Suggested Remarks on Changing Situations
Though the aforementioned paragraph conforms closely to the plan, the first few words deviate significantly. These phrases are an example of transitional phrases, which are the hallmark of effective writing (additional examples include “further,” “moreover,” “by comparison,” and “on the other hand”).
Using a transitional phrase between sections is an easy way to signal to the reader that they have moved from one to the next. They may be thought of as the written version of the spoken cues used to denote the conclusion of one group of thoughts and the beginning of another in formal speeches. In effect, they serve as transitional devices between different parts of the same paragraph.

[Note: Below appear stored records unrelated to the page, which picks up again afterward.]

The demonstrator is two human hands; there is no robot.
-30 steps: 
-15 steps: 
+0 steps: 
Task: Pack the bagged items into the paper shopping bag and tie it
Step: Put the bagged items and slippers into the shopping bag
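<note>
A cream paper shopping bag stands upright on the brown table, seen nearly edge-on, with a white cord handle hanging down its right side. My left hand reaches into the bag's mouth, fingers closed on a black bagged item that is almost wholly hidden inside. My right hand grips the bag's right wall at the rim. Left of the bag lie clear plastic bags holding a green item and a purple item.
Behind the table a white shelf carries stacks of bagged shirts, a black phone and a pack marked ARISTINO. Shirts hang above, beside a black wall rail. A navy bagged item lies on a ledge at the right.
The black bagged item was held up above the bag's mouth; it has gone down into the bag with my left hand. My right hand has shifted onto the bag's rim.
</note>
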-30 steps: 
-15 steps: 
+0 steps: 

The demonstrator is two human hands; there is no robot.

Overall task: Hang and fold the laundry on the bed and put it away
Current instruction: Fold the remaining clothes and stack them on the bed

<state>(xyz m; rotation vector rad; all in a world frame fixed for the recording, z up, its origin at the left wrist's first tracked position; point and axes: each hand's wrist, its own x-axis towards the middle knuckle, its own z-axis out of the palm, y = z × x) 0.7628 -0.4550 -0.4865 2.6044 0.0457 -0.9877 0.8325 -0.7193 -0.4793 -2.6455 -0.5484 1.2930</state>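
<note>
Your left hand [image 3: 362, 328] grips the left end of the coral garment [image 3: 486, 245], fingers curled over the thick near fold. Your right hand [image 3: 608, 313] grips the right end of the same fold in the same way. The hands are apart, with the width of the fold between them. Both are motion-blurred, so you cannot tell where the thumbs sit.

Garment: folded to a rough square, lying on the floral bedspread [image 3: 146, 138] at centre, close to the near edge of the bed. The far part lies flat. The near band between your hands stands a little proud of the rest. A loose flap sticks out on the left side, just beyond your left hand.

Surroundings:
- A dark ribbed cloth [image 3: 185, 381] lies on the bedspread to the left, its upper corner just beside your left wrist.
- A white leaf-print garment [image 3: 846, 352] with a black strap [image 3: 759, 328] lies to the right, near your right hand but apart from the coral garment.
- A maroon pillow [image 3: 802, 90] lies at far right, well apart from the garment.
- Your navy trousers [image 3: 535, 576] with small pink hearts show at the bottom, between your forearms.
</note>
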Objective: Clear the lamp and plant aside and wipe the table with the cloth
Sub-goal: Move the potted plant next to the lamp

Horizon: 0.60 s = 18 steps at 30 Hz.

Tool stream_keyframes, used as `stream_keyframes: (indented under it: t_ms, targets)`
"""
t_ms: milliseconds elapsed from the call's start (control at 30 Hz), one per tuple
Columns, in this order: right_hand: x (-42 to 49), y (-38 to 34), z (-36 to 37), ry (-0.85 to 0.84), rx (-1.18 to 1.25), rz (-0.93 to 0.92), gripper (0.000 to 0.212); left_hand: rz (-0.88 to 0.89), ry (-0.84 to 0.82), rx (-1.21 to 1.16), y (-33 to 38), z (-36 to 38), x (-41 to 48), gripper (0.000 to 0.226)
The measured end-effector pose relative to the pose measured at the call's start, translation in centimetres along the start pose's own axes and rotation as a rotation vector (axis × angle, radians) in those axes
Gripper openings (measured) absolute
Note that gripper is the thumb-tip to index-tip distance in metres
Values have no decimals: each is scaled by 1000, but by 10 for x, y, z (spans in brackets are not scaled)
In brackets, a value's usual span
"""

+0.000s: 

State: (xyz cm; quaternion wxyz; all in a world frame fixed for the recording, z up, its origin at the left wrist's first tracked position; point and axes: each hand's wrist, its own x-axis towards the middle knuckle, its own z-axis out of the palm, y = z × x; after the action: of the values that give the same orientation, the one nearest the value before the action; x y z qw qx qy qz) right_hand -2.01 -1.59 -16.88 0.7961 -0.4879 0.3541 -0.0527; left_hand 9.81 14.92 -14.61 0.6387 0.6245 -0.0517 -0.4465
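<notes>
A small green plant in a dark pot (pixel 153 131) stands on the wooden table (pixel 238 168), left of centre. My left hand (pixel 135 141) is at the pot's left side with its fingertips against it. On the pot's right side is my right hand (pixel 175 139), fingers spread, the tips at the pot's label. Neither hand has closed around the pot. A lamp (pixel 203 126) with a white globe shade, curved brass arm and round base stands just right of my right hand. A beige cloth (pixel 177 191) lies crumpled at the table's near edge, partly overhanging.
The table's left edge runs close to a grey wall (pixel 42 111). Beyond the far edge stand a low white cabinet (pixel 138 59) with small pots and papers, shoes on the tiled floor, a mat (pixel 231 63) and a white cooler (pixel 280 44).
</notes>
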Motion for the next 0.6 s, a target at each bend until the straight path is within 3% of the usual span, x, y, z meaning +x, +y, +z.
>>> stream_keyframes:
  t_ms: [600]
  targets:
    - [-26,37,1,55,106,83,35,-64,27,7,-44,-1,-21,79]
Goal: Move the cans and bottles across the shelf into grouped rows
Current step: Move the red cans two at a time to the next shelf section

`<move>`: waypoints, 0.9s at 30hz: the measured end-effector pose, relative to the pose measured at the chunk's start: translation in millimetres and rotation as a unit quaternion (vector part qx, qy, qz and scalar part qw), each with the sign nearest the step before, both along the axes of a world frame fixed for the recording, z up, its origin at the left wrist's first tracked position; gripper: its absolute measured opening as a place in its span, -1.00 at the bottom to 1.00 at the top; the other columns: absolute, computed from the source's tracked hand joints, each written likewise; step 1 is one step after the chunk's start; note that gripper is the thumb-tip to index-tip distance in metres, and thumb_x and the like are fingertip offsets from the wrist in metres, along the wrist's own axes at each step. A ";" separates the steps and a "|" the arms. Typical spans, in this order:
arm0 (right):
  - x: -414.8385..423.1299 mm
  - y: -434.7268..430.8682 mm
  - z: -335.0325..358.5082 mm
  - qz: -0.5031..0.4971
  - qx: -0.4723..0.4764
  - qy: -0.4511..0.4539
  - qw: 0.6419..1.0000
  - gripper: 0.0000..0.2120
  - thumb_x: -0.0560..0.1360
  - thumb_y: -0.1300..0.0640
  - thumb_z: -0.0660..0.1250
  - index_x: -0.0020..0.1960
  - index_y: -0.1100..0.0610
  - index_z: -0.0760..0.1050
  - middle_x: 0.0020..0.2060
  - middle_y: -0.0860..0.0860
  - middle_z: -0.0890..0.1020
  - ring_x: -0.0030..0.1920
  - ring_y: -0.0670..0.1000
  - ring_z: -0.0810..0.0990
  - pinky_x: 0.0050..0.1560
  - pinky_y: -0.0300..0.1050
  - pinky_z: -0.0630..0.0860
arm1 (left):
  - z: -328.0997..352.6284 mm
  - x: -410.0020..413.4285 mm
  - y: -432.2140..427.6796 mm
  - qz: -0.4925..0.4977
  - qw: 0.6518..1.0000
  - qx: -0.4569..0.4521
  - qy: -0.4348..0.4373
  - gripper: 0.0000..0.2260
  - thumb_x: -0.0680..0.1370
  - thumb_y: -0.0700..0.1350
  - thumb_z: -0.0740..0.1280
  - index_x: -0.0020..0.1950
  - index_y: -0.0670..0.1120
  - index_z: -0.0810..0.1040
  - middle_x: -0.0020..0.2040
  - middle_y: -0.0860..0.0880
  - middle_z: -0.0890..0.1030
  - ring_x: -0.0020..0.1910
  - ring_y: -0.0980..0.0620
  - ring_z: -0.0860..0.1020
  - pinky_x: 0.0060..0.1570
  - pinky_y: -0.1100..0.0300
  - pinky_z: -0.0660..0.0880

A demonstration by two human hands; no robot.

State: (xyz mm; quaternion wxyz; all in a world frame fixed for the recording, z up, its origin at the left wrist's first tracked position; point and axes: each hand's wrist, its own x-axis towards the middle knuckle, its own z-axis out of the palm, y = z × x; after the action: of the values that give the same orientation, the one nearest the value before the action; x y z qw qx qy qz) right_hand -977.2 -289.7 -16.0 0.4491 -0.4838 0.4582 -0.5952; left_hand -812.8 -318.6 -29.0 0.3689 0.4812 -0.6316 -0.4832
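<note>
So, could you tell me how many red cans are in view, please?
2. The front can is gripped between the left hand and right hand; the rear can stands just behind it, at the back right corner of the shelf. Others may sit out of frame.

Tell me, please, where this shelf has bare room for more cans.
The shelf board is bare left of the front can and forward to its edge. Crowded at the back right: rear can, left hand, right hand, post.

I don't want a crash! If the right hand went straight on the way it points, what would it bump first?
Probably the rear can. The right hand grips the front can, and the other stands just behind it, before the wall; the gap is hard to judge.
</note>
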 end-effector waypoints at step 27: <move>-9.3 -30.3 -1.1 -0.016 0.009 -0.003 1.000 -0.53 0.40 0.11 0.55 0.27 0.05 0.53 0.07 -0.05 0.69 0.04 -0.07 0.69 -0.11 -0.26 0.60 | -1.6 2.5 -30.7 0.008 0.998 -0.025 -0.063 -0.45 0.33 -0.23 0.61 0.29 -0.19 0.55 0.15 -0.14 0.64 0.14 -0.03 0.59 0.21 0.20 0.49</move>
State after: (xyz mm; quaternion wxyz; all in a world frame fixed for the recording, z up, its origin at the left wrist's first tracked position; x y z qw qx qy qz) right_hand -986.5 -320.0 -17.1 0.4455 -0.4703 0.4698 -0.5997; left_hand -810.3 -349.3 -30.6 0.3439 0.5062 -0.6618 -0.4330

Take a look at the second paragraph of the text we’ve been using to demonstrate this point.
We may all see similarities to Edison within ourselves. Whether it’s learning to ride a bike, operate a motor vehicle, or bake a cake, we all make errors along the way and eventually perfect the task at hand. Very few people are able to move directly from using training wheels to completing a marathon, but the lessons we learn from our early missteps may help us become better athletes overall. We learn by doing, and doing implies making errors, just as you can’t bake a cake without breaking a few eggs.
It’s possible to see the conclusion as a second introduction due to the similarities between the two sections. It doesn’t have to be lengthy (four strong sentences will suffice), but it’s crucial to a successful essay.
Effective summaries begin with a transition indicating the end of the discussion (such as “in conclusion,” “in the end,” etc.) and a reference to the “hook” introduced in the first paragraph. Next, restate your argument in a single sentence.
It is fine to utilize some (but not all) of the original wording you used in the introduction since this should be the fourth or fifth time you have reiterated your argument. This repetition not only serves to bolster your case but also serves to smoothly transition into the second essential component of a conclusion, which is a quick (two or three lines is adequate) recap of the paper’s three most important arguments.
After you’ve done all that, wrap things up with a “global statement” or “call to action” in your essay’s last phrase to let the reader know the topic is over.
Therefore, one thing is evident: errors aid in learning and development considerably more than victories. Science and common experience show that there is no ceiling on personal growth if we see setbacks not as failures but as opportunities to grow.